*** Opening Available records ***

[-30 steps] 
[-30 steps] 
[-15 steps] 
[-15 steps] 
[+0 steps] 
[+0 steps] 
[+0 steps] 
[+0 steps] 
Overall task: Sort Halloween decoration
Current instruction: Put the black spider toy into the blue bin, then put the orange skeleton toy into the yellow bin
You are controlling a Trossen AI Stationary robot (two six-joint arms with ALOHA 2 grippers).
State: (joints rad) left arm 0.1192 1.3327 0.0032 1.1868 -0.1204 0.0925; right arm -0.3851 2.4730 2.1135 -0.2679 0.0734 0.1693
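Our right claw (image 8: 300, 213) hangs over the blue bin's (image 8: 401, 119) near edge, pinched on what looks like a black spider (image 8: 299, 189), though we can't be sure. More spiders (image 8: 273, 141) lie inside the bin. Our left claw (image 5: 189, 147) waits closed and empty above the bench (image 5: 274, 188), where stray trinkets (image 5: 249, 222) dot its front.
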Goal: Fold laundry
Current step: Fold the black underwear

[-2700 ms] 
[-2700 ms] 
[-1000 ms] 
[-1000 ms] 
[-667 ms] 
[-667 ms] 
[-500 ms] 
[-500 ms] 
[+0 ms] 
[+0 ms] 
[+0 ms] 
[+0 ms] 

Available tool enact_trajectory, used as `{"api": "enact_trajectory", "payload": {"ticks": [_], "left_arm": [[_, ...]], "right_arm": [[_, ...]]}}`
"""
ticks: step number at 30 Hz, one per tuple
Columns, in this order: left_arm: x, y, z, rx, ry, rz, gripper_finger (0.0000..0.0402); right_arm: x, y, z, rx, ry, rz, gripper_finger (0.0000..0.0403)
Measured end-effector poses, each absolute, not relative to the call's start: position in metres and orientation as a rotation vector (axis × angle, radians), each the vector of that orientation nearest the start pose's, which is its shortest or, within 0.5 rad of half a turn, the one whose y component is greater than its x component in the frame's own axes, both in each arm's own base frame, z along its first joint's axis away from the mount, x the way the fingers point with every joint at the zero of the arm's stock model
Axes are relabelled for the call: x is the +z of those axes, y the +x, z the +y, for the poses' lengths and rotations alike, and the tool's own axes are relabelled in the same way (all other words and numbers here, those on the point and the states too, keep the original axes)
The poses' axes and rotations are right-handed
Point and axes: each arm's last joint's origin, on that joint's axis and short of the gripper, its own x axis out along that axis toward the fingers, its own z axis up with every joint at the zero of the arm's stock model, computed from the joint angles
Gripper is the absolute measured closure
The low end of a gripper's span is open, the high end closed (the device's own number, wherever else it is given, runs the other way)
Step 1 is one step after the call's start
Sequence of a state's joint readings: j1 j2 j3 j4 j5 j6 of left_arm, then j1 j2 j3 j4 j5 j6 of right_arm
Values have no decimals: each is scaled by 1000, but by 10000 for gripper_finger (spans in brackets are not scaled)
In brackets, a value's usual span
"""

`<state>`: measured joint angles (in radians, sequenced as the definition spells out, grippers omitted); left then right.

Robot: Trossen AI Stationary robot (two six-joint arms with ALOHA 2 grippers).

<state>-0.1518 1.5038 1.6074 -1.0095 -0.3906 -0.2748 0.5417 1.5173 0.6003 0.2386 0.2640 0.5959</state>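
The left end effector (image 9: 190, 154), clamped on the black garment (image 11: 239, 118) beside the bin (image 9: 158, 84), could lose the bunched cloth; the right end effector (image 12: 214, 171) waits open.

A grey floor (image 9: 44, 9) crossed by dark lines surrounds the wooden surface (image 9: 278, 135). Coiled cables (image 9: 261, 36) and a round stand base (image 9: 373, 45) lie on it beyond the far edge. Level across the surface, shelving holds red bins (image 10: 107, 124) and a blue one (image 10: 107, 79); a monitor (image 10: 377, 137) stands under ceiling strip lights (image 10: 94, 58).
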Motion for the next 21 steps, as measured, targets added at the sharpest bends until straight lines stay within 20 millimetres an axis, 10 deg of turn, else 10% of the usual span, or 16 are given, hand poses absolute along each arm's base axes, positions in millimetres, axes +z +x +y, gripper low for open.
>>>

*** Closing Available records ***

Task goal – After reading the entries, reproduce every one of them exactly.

Response below –
[-30 steps] 
[-30 steps] 
[-15 steps] 
[-15 steps] 
[+0 steps] 
[+0 steps] 
[+0 steps] 
[+0 steps] 
Overall task: Sort Halloween decoration
Current instruction: Put the black spider toy into the blue bin, then put the orange skeleton toy into the yellow bin
You are controlling a Trossen AI Stationary robot (two six-joint arms with ALOHA 2 grippers).
State: (joints rad) left arm 0.1192 1.3327 0.0032 1.1868 -0.1204 0.0925; right arm -0.3851 2.4730 2.1135 -0.2679 0.0734 0.1693
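Our right claw (image 8: 300, 213) hangs over the blue bin's (image 8: 401, 119) near edge, pinched on what looks like a black spider (image 8: 299, 189), though we can't be sure. More spiders (image 8: 273, 141) lie inside the bin. Our left claw (image 5: 189, 147) waits closed and empty above the bench (image 5: 274, 188), where stray trinkets (image 5: 249, 222) dot its front.
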Goal: Fold laundry
Current step: Fold the black underwear

[-2700 ms] 
[-2700 ms] 
[-1000 ms] 
[-1000 ms] 
[-667 ms] 
[-667 ms] 
[-500 ms] 
[-500 ms] 
[+0 ms] 
[+0 ms] 
[+0 ms] 
[+0 ms] 

Available tool enact_trajectory, used as `{"api": "enact_trajectory", "payload": {"ticks": [_], "left_arm": [[_, ...]], "right_arm": [[_, ...]]}}`
"""
ticks: step number at 30 Hz, one per tuple
Columns, in this order: left_arm: x, y, z, rx, ry, rz, gripper_finger (0.0000..0.0402); right_arm: x, y, z, rx, ry, rz, gripper_finger (0.0000..0.0403)
Measured end-effector poses, each absolute, not relative to the call's start: position in metres and orientation as a rotation vector (axis × angle, radians), each the vector of that orientation nearest the start pose's, which is its shortest or, within 0.5 rad of half a turn, the one whose y component is greater than its x component in the frame's own axes, both in each arm's own base frame, z along its first joint's axis away from the mount, x the way the fingers point with every joint at the zero of the arm's stock model
Axes are relabelled for the call: x is the +z of those axes, y the +x, z the +y, for the poses' lengths and rotations alike, and the tool's own axes are relabelled in the same way (all other words and numbers here, those on the point and the states too, keep the original axes)
The poses' axes and rotations are right-handed
Point and axes: each arm's last joint's origin, on that joint's axis and short of the gripper, its own x axis out along that axis toward the fingers, its own z axis up with every joint at the zero of the arm's stock model, computed from the joint angles
Gripper is the absolute measured closure
The low end of a gripper's span is open, the high end closed (the device's own number, wherever else it is given, runs the other way)
Step 1 is one step after the call's start
Sequence of a state's joint readings: j1 j2 j3 j4 j5 j6 of left_arm, then j1 j2 j3 j4 j5 j6 of right_arm
Values have no decimals: each is scaled by 1000, but by 10000 for gripper_finger (spans in brackets are not scaled)
In brackets, a value's usual span
"""

`<state>`: measured joint angles (in radians, sequenced as the definition spells out, grippers omitted); left then right.

Robot: Trossen AI Stationary robot (two six-joint arms with ALOHA 2 grippers).

<state>-0.1518 1.5038 1.6074 -1.0095 -0.3906 -0.2748 0.5417 1.5173 0.6003 0.2386 0.2640 0.5959</state>
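The left end effector (image 9: 190, 154), clamped on the black garment (image 11: 239, 118) beside the bin (image 9: 158, 84), could lose the bunched cloth; the right end effector (image 12: 214, 171) waits open.

A grey floor (image 9: 44, 9) crossed by dark lines surrounds the wooden surface (image 9: 278, 135). Coiled cables (image 9: 261, 36) and a round stand base (image 9: 373, 45) lie on it beyond the far edge. Level across the surface, shelving holds red bins (image 10: 107, 124) and a blue one (image 10: 107, 79); a monitor (image 10: 377, 137) stands under ceiling strip lights (image 10: 94, 58).
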Motion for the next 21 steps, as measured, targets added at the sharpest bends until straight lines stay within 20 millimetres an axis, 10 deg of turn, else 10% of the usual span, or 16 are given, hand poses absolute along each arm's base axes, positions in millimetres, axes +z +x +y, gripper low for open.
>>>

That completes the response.